**What you have to do:** Copy exactly the lines from the first line of the records below through the line containing "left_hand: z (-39", including both, and nothing else.

**Dataset excerpts:**
%%

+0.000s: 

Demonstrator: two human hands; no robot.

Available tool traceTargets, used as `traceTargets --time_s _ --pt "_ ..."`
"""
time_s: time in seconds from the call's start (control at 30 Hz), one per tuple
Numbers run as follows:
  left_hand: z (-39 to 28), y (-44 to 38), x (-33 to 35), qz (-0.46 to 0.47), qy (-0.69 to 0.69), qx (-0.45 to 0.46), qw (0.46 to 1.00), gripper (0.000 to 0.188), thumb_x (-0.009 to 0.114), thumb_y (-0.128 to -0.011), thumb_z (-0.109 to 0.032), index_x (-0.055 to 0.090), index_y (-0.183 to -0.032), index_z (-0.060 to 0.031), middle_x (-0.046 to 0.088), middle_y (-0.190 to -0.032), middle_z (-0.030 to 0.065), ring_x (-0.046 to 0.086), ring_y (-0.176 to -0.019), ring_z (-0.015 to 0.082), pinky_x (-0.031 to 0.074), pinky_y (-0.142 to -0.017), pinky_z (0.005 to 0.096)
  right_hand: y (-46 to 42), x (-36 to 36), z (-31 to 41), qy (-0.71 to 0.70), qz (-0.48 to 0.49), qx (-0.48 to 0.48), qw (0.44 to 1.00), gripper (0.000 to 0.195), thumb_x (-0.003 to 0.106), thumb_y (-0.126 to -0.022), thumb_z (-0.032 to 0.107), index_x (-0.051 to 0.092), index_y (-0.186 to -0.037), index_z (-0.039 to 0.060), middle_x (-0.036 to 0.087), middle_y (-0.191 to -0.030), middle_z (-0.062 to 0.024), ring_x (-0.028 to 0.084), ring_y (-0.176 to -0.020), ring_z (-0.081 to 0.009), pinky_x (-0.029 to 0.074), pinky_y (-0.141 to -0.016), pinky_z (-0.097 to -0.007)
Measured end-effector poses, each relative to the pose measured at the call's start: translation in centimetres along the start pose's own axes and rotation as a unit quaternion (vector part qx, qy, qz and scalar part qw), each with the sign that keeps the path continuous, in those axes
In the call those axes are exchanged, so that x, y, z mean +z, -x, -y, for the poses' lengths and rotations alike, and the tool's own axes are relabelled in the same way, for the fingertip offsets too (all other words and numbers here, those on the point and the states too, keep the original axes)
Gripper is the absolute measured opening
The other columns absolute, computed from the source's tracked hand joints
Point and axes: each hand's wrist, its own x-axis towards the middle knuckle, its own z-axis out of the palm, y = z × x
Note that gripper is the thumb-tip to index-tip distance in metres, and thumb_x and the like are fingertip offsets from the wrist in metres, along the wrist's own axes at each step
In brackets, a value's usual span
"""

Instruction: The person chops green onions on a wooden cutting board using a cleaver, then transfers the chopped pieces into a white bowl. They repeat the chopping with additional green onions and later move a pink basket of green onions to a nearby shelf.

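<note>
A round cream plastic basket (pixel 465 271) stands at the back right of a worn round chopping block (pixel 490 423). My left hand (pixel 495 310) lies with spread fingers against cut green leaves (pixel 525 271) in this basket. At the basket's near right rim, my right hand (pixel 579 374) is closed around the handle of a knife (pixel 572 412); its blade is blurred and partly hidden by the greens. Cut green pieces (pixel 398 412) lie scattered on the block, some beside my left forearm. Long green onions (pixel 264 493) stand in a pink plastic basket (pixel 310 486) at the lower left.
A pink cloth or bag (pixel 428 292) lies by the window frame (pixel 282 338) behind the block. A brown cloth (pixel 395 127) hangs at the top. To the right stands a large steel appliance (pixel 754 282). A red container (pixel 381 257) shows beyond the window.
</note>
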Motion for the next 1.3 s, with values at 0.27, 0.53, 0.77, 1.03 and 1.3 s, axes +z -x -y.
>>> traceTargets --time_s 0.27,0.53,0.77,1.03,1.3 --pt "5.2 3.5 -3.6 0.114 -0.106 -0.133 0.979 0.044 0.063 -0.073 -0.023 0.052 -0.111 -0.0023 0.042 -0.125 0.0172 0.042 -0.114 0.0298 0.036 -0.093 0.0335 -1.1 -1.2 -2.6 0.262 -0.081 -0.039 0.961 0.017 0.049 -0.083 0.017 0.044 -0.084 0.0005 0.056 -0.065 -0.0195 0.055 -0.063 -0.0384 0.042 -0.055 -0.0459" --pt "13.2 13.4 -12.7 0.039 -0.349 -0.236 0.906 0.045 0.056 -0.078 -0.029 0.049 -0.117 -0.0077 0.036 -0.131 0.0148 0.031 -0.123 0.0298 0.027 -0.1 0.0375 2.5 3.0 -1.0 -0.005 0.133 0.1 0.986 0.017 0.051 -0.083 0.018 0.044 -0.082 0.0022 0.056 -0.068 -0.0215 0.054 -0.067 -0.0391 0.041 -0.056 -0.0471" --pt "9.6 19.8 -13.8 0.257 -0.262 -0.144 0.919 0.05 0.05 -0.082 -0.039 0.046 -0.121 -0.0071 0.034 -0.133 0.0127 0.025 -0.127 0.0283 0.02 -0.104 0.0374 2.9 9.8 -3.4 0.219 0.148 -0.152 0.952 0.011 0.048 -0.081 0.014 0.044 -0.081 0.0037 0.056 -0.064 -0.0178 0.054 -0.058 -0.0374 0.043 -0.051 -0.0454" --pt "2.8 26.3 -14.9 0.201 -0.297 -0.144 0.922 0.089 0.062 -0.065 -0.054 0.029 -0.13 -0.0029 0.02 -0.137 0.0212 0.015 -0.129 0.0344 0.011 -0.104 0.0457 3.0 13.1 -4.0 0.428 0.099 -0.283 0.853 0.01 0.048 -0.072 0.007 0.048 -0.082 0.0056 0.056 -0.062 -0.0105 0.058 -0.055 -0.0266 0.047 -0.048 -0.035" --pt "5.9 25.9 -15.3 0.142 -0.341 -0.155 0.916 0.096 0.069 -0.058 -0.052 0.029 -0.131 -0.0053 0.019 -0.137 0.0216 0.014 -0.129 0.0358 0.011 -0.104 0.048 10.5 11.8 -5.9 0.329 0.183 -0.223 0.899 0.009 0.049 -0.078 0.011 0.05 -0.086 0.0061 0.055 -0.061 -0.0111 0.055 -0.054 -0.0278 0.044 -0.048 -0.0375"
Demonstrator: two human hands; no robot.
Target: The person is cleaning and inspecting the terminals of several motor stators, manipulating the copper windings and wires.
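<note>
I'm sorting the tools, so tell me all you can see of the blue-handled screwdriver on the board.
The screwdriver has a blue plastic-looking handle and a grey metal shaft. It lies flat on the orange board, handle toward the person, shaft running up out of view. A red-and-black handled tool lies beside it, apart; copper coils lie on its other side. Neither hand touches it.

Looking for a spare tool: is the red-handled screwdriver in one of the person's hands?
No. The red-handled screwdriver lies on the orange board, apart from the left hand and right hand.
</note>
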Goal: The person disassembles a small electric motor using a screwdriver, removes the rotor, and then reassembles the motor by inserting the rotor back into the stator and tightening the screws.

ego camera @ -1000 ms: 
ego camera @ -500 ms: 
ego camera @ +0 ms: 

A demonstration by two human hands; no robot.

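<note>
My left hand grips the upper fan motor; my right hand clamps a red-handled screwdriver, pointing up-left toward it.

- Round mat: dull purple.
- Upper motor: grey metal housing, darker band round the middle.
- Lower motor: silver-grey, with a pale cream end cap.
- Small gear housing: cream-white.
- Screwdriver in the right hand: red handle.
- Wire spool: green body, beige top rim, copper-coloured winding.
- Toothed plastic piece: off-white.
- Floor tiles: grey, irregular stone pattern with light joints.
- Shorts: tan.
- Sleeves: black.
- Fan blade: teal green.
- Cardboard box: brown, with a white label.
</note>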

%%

**Solved problem:**
+0.000s: 

Demonstrator: two human hands; no robot.

Available tool traceTargets, used as `traceTargets --time_s _ --pt "_ ..."`
"""
time_s: time in seconds from the call's start (control at 30 Hz), one per tuple
Numbers run as follows:
  left_hand: z (-39 to 28), y (-44 to 38), x (-33 to 35), qz (-0.46 to 0.47), qy (-0.69 to 0.69), qx (-0.45 to 0.46), qw (0.46 to 1.00), gripper (0.000 to 0.188), thumb_x (-0.009 to 0.114), thumb_y (-0.128 to -0.011), thumb_z (-0.109 to 0.032), index_x (-0.055 to 0.090), index_y (-0.183 to -0.032), index_z (-0.060 to 0.031), middle_x (-0.046 to 0.088), middle_y (-0.190 to -0.032), middle_z (-0.030 to 0.065), ring_x (-0.046 to 0.086), ring_y (-0.176 to -0.019), ring_z (-0.015 to 0.082), pinky_x (-0.031 to 0.074), pinky_y (-0.142 to -0.017), pinky_z (0.005 to 0.096)

With this, the answer is complete.